The increase and decrease of intracellular Ca^<2+> concentration directly regulate the change of intracellular small organs. Ca^<2+> and Ca^<2+>-ATPase are the most important enzymes in the development of Ca^<2+>-ATPase. In addition, Ca^<2+>-ATPase regulates the phosphorylation of proteins. Phosphorylation of anti-enzyme, cAMP-dependent expression of the enzyme, recently, in the heart muscle cell, the intrinsic expression of the enzyme, cAMP-dependent expression of the enzyme.
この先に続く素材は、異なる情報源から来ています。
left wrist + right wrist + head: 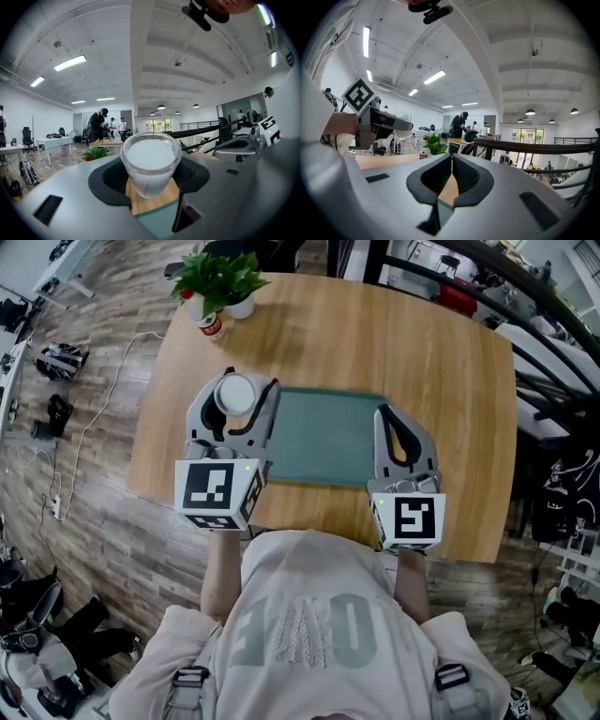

In this study, the relationship between the function of cardiac muscle cells and the regulation of CaM system was studied. 1) The classification of cardiac muscle cells was studied. The molecular weight of enzyme is 550,000, and the molecular weight of enzyme is 55,000. Ca^<2+>, CaM, Ca ^<2 +>, Ca ^<2 +>, Ca ^ 3) Cell sorting, purification and phosphorylation of CaM in microsomes. 4) Cell sorting, matrix specificity modulation and CaM utilization of matrix enzymes in cardiac muscle cells. Specificity is the key to success. The endogenous matrix is regulated by phosphorylation. The above results show that CaM is phosphorylated in CaM-dependent manner in the smooth cells of the heart muscle, and CaM is present in the small cells of the heart muscle. This shows that CaM is involved in the regulation of Ca^<2+>-ATPase through the phosphorylation reaction of CaM. The heart muscle is divided into small cells, and the heart muscle is divided into small cells.